Virtual Equity
January 4, 2015 3 Comments
Have you ever wondered how billion dollar infrastructure projects are financed by the private sector in India? Here is the story:
Say there is a Rs.10,000-crore project, with a 70:30 debt-equity ratio. The promoter needs to put up Rs 3,000 crore as equity . Suppose he can scrape together Rs 1,000 crore. He will inflate the project cost to 15,000 crore.
His required equity contribution now goes up to Rs 4,500 crore but he gets credit worth Rs 10,500 crore, more than enough to finance the entire project.
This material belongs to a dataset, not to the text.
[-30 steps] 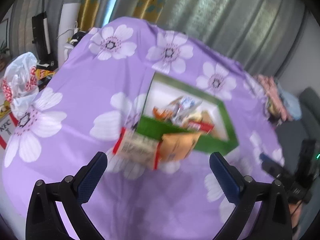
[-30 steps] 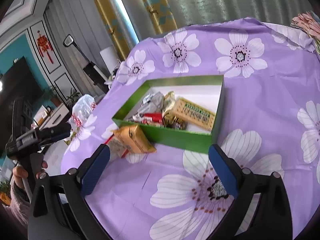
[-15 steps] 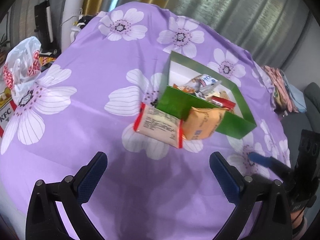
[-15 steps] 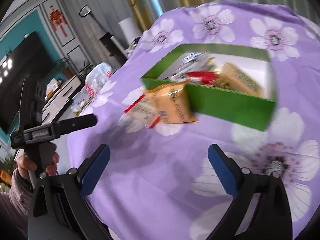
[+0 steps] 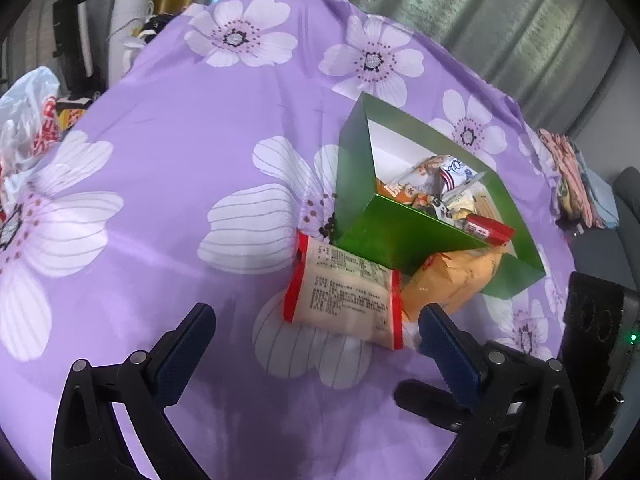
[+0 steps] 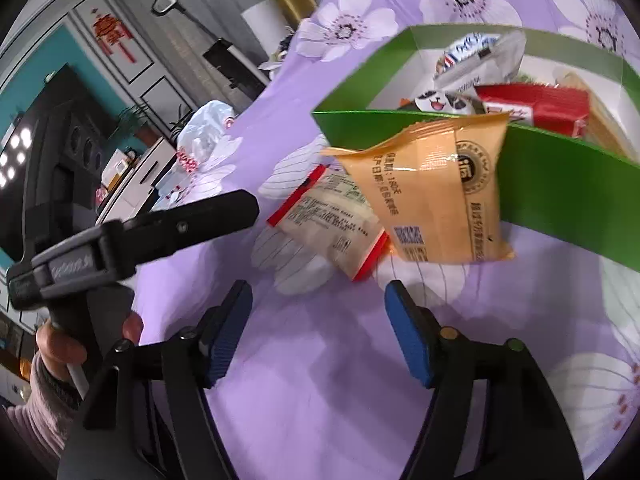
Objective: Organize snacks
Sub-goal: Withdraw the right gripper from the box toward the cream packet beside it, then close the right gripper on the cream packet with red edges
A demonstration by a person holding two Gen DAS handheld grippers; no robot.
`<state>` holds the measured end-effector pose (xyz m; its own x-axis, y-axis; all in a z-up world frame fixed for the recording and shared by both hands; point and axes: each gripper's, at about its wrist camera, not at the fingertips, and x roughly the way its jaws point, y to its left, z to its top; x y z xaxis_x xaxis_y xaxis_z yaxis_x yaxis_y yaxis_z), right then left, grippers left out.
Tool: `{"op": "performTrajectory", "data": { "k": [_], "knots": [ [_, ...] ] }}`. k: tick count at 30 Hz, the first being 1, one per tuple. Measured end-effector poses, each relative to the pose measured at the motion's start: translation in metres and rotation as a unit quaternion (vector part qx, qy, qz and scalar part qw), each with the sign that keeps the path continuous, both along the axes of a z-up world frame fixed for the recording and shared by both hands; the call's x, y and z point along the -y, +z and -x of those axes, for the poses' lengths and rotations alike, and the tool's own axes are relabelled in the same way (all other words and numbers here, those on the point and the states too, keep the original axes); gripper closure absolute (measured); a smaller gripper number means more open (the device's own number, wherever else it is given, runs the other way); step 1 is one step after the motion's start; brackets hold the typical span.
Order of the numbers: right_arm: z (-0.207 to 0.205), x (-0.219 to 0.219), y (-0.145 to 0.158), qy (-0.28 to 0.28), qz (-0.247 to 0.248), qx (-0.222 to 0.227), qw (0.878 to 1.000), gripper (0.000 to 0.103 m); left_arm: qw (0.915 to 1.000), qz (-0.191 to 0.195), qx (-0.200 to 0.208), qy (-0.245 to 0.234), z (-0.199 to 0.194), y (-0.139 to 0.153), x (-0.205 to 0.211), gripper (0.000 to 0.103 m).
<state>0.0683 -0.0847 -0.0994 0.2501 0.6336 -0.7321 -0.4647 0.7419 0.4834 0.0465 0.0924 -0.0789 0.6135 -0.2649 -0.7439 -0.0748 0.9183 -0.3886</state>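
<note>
A green box point(image 5: 404, 236) point(image 6: 560, 196) with white inside holds several snack packets on the purple flowered cloth. Two packets lie outside against its near wall: a beige packet with red ends point(image 5: 344, 296) point(image 6: 332, 216) flat on the cloth, and an orange packet point(image 5: 452, 284) point(image 6: 436, 192) leaning on the wall. My left gripper point(image 5: 316, 340) is open, just short of the red-ended packet, nothing between its fingers. My right gripper point(image 6: 320, 332) hovers just below the orange packet; its jaws are closing with only cloth between them. The left gripper's body point(image 6: 140, 232) shows at the left of the right wrist view.
A white plastic bag point(image 5: 28, 120) sits past the table's left edge, near a dark TV and cabinets point(image 6: 60, 140). Folded cloths point(image 5: 568, 176) lie at the far right. Grey curtains hang behind the table.
Both grippers have come down and closer to the two packets outside the box. The right gripper's fingers now stand much nearer together than before.
</note>
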Motion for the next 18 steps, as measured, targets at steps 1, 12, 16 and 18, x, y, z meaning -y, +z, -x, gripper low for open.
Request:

During implementation through promoter-owned companies, money will be taken out of the project, to fund a part of his equity contribution and to grease the palms that allow such an inflated project cost to go not just unchallenged, but actually blessed.
While implementing the project, he will start another project, take money out of it to fund the remaining part of the original project’s equity contribution and to service the loan on the first project once its construction is over. Then he will start yet other projects, to actually finance the second project, and so on. The first project will turn into a cash cow, if this string of loan-financed projects can continue to mushroom long enough for the loan on the first project to be fully paid off.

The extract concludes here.